(Leonardo Boff) - En el desamparo en que se encuentra la humanidad actual se hace urgente rescatar el sentido libertador de la utopía. En verdad, vivimos en el ojo de una crisis de civilización de proporciones planetarias. Toda crisis ofrece oportunidades de transformación y riesgos de fracaso. En la crisis, se mezclan miedo y esperanza, especialmente ahora que estamos ya dentro del proceso de calentamiento planetario. Necesitamos esperanza, la cual se expresa en el lenguaje de las utopías. Éstas, por su naturaleza, nunca van a realizarse totalmente, pero nos mantienen caminando. Bien dijo el irlandés Oscar Wilde: «Un mapa del mundo que no incluya la utopía no es digno de ser observado, pues ignora el único territorio en el que la humanidad siempre atraca, partiendo enseguida hacia otra tierra aún mejor». En Brasil, el poeta Mário Quintana observó acertadamente: «Si las cosas son inalcanzables… ¡oye! / No es motivo para no quererlas / ¡Qué tristes los caminos si no fuera / la mágica presencia de las estrellas!».
La utopía no se opone a la realidad, mas bien pertenece a ella, porque ésta no está hecha solamente de aquello que es, sino de lo que todavía es potencial y que un día puede ser. La utopía nace de este trasfondo de virtualidades presentes en la historia y en cada persona. El filósofo Ernst Bloch acuñó la expresión principio-esperanza. Por principio-esperanza, que es más que la virtud de la esperanza, él entiende el inagotable potencial de la existencia humana y de la historia, que permite decir no a cualquier realidad concreta, a las limitaciones espacio-temporales, a los modelos políticos y a las barreras que cercenan el vivir, el saber, el querer y el amar.
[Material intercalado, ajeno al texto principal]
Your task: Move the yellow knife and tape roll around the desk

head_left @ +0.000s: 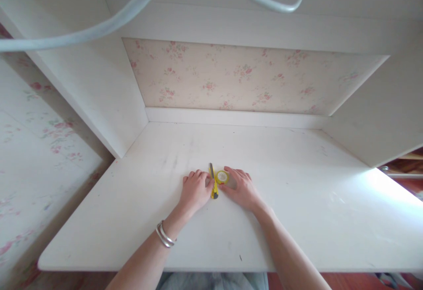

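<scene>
A yellow box cutter with a dark grey end lies near the middle of the white desk, pointing away from me. My left hand is closed at its left side, thumb and forefinger against it; the other fingers are curled and partly hidden. Just right of the cutter is a small round yellow-rimmed disc with a white printed face and a bit of red at its lower edge. Thumb and forefinger of my right hand reach around this disc from the right and grip it. Both hands rest low on the desk surface.
White side panels and an upper shelf frame the desk, with a floral-papered back wall. A white cable hangs across the top. A small dark mark sits near the front edge.
</scene>
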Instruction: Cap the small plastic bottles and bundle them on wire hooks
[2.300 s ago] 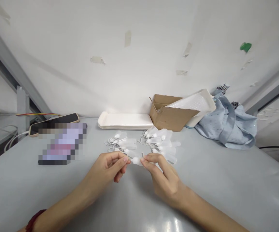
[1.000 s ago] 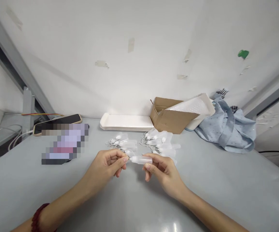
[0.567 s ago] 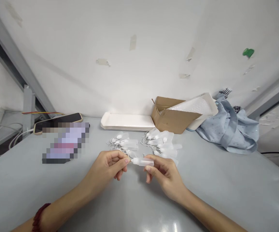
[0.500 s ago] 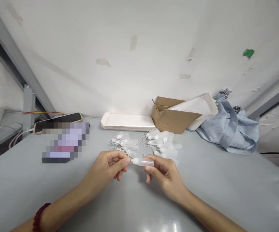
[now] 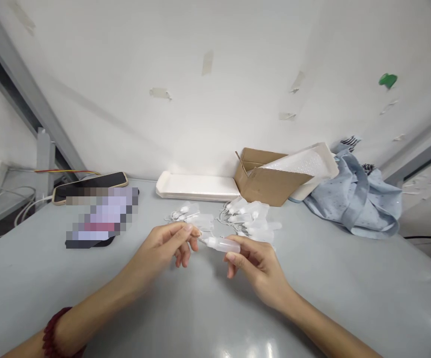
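Your right hand (image 5: 258,262) has its grip clamped on a small translucent bottle (image 5: 222,244), held nearly level over the desk (image 5: 200,308), nozzle (image 5: 209,242) toward your left hand (image 5: 167,243). There, thumb and finger are pinched together; anything between them is too small to tell. You seem to be working at the nozzle, which calls for a steady bottle.

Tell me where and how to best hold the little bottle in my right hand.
I'd pinch the bottle near the base of its tube-shaped body, thumb and fingers coming from the right. Its narrow white top points toward your left hand, so a grip there, like your right hand has, should leave that end free.
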Available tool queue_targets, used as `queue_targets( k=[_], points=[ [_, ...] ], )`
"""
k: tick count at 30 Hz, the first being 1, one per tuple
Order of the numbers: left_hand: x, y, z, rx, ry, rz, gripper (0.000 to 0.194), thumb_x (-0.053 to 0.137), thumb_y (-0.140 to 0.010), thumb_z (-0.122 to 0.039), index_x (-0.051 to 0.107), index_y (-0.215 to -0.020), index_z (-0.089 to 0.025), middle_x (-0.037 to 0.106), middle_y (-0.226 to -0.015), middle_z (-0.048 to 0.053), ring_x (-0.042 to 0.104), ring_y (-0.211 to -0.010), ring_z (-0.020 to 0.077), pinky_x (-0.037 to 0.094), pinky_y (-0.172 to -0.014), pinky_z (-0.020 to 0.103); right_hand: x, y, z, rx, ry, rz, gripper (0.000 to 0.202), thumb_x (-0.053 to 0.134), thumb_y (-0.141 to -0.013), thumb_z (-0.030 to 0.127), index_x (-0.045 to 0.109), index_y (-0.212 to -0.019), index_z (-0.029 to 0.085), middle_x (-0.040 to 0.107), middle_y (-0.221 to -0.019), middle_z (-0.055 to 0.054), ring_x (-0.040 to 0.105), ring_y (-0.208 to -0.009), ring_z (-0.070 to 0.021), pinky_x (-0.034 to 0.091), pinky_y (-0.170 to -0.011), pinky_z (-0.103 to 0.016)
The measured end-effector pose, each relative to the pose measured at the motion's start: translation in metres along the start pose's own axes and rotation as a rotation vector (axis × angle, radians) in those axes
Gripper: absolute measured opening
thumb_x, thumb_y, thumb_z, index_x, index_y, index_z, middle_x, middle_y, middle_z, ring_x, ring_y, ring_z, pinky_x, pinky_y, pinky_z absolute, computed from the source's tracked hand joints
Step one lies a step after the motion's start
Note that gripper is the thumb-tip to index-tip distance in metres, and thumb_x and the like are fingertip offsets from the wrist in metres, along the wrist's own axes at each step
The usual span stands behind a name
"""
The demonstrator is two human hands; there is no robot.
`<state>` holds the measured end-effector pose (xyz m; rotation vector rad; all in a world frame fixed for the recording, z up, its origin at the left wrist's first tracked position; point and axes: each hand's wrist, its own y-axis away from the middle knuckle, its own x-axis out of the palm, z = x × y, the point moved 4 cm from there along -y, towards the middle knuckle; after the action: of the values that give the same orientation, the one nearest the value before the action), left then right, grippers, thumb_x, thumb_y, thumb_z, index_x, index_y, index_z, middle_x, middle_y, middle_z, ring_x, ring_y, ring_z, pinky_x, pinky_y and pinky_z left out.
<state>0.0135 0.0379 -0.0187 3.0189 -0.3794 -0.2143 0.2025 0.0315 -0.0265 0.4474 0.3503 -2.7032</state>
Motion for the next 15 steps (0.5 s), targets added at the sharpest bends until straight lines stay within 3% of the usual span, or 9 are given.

El ser humano dice no porque primero dijo sí: sí a la vida, al sentido, a los sueños y a la plenitud ansiada. Aunque de manera realista no entrevea la plenitud total en el horizonte de las concretizaciones históricas, no por eso deja de anhelarla con una esperanza que jamás se apaga. Job, casi a las puertas de la muerte, podía gritar a Dios: «aunque me mates, aún así espero en Ti». El paraíso terrenal narrado en Génesis 2-3 es un texto de esperanza. No se trata del relato de un pasado perdido que añoramos, es más bien una promesa, una esperanza de futuro hacia cuyo encuentro caminamos. Como comentaba Bloch: «el verdadero Génesis no está al principio sino al final». Sólo al término del proceso evolutivo serán verdaderas las palabras de las Escrituras: «Y vio Dios que todo era bueno». Mientras evolucionamos no todo es bueno, sólo es perfectible.
Lo esencial del Cristianismo no reside en afirmar la encarnación de Dios -otras religiones también lo hicieron-, sino en afirmar que la utopía (aquello que no tiene lugar) se volvió eutopía (un lugar bueno). Hubo alguien en cuya muerte no sólo fue vencida la muerte, lo que todavía sería todavía poco, sino en quien irrumpieron interior y exteriormente todas las virtualidades escondidas en el ser humano. Jesús es el «novísimo Adán», en expresión de san Pablo, el homo absconditus ahora revelado. Pero él es sólo el primero entre muchos hermanos y hermanas; nosotros le seguiremos, completa san Pablo.
Anunciar tal esperanza en el actual contexto sombrío del mundo no es irrelevante. Transforma la eventual tragedia de la Tierra y de la Humanidad, debida a amenazas sociales y ecológicas, en una crisis purificadora. Vamos a hacer una travesía peligrosa, pero la vida estará garantizada y el Planeta todavía se regenerará.
Los grupos portadores de sentido, las religiones y las Iglesias cristianas deben proclamar desde lo alto de los tejados semejante esperanza. La hierba no creció sobre la sepultura de Jesús. A partir de la crisis del viernes de la crucifixión, la vida triunfó. Por eso la tragedia no puede tener la última palabra. La tiene la vida, en su esplendor solar.